### TASK OBJECTIVE
How many lines of the listing below contain the word "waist"? Reply with that number alone.

RAW DATA: Begin

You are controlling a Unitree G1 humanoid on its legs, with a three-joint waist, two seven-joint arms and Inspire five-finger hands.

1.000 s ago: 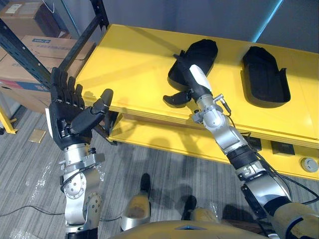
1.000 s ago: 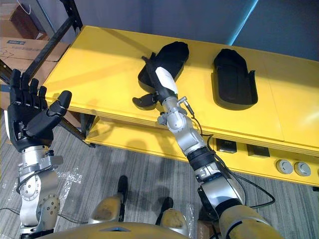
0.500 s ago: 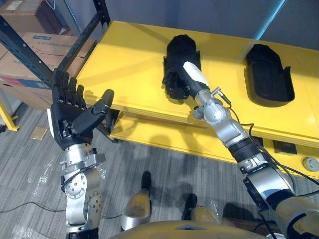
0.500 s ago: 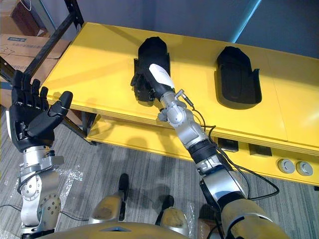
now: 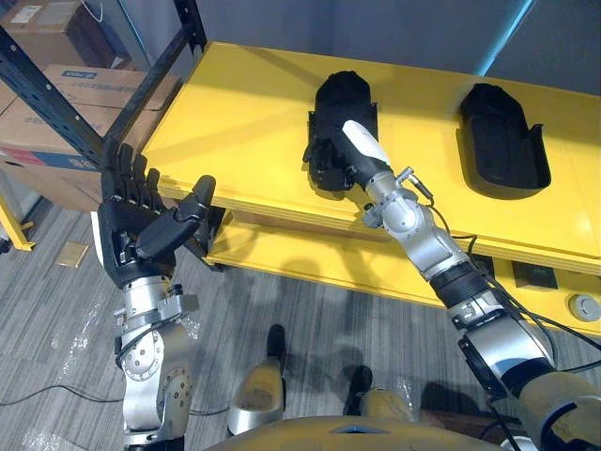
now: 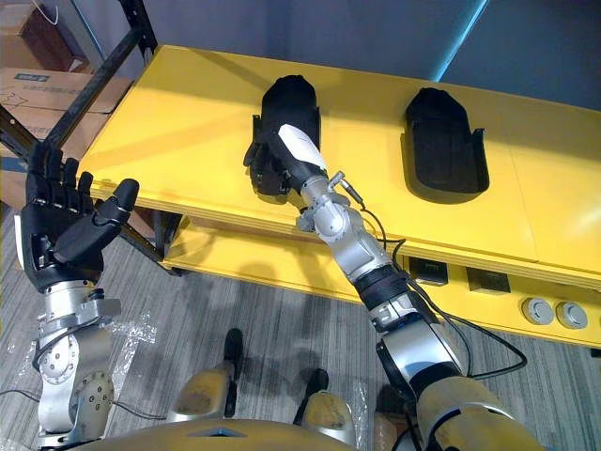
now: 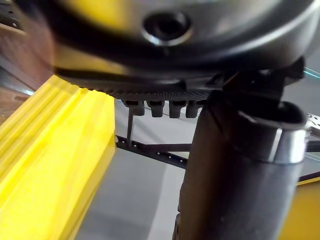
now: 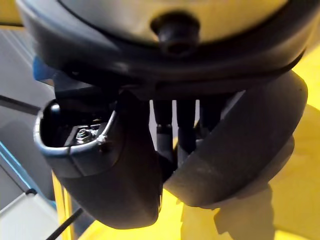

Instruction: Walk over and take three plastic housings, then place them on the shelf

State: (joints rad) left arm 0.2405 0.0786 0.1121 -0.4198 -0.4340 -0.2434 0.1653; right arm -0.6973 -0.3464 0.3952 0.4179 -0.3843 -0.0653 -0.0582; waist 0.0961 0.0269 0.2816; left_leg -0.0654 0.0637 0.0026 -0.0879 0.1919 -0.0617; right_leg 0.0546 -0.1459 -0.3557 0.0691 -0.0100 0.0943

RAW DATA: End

### RESPONSE FOR THIS EXERCISE
2